Sadly, Mrs. Edwards doesn't seem to have fared much better. She admitted that during her childhood she was subjected to all sorts of false religions. Then she married this supposedly devout Christian man, and tried to embrace her faith. Through it all, it seems that she may never have come to that place of having a personal relationship with Jesus Christ. She spoke, for example, of wanting "an intervening God." But she seemed resigned to the fact that the world operates to God's agenda and not ours.

I think Elizabeth Edwards was respectful of God. To be sure, she was as decent of a woman as they come. Virtue after virtue has been used to describe her. But in the end, she seemed to have passed with a calm resignation that she had to walk through life without really knowing the one true God. I don't know about you, but I can't help but think to myself, "How does this happen?"
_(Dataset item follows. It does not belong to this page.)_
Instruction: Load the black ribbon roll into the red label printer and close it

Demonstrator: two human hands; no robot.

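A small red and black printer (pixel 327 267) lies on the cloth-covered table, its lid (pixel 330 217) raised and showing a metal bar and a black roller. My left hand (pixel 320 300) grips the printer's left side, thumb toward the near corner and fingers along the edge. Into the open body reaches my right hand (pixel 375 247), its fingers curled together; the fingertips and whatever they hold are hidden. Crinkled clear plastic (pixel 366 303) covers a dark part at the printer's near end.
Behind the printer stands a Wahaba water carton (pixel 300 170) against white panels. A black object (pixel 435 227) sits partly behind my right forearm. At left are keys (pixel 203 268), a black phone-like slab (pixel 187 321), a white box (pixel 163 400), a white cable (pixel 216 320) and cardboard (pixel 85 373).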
How is it that highly educated people like John & Elizabeth Edwards, who are powerful, well read, and more than intelligent can walk through life without getting it right? If we look at John Edwards' theology, it seems he's deceived himself into thinking that he's got it right. He worships the god whom he invented in his mind. And if we look at Elizabeth Edwards' theology, it seems she pondered the God who is in contrast with the gods she'd known --- and came up a bit short in the truth department.

Of course, none of us is in any position to judge the theology of celebrities like John and Elizabeth Edwards. Only God knows where they land in respect to His truth. But as we examine these very public people and we consider their very personal faith, I think it's worth asking ourselves whether organized religion is doing a good enough job.
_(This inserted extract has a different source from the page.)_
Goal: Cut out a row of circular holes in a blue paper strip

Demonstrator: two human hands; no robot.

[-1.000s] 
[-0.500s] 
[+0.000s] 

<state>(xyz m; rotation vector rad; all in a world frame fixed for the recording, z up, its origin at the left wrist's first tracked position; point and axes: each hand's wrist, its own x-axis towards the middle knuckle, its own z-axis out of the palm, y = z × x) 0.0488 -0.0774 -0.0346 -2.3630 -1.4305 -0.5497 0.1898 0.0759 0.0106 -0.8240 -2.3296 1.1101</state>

I mean, are we letting good and decent people die without ever really having a firm grasp of the truth? Are we letting influential and intelligent people go through life without ever having a personal relationship with Jesus Christ? Or are we letting even those who know Jesus Christ die after suffering extreme pain from their faith ... all alone? Mother Theresa's private journals became public after her death, for example. And they revealed a pain she had suffered which no woman as righteous as she should have to endure alone. Yet she did. She endured it along.
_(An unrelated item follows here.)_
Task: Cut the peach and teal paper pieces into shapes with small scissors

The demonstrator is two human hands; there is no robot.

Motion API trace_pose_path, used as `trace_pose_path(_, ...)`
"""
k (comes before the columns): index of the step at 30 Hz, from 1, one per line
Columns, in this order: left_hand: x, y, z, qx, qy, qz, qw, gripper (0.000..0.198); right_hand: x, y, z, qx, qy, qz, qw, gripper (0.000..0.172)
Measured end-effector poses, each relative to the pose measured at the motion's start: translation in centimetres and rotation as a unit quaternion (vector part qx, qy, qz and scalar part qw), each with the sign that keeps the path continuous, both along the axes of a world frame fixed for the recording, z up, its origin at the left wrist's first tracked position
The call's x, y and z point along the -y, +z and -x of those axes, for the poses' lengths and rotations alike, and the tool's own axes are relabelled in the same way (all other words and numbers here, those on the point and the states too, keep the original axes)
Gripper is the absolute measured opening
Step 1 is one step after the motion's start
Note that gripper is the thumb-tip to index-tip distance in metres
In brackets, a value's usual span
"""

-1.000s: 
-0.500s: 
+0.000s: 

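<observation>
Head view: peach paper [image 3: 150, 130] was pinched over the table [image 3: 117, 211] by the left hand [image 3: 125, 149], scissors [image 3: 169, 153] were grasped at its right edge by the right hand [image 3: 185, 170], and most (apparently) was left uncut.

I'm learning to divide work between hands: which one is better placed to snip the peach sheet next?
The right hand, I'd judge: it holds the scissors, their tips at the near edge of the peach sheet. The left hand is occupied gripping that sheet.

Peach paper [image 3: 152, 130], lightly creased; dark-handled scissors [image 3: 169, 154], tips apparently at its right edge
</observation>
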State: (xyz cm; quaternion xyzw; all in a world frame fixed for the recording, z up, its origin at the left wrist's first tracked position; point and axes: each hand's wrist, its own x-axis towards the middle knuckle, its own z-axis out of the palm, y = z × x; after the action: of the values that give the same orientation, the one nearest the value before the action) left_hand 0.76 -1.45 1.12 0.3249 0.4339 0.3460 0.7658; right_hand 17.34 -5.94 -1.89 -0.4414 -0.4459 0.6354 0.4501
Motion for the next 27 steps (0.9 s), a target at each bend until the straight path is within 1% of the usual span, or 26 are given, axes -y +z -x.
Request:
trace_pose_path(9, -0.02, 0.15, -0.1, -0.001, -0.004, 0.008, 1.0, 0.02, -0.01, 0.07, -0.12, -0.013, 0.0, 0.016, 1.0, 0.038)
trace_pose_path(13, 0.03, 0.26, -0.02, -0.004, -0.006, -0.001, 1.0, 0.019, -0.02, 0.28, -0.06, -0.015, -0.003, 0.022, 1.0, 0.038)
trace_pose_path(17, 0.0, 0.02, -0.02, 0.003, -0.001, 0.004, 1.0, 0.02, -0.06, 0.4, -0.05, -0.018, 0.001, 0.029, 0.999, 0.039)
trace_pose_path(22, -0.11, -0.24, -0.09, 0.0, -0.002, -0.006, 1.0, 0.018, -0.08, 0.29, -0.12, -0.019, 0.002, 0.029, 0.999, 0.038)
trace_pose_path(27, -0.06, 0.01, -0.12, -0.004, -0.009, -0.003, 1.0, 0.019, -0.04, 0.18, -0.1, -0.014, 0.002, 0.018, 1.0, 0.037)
I was recently on a business trip in India, with a colleague from a company I'm doing some work for. He had gone for a walk in Gurgaon, a tony suburb of Delhi. When he returned, he seemed deeply saddened. I asked him what was wrong, and he described walking next to some of the most deplorable slums you can imagine --- in the shadow of exclusive high-rise condominiums. The contrast was troubling to him. And his comment to me was, "As Christians, we can do better than this."

I've been reading stories about Elizabeth Edwards' passing and some of them do center around her faith. But as I read what is known about her faith and what is known about her husband's faith, I can't help but be deeply saddened. As Christians, we can do better than this. Why aren't we?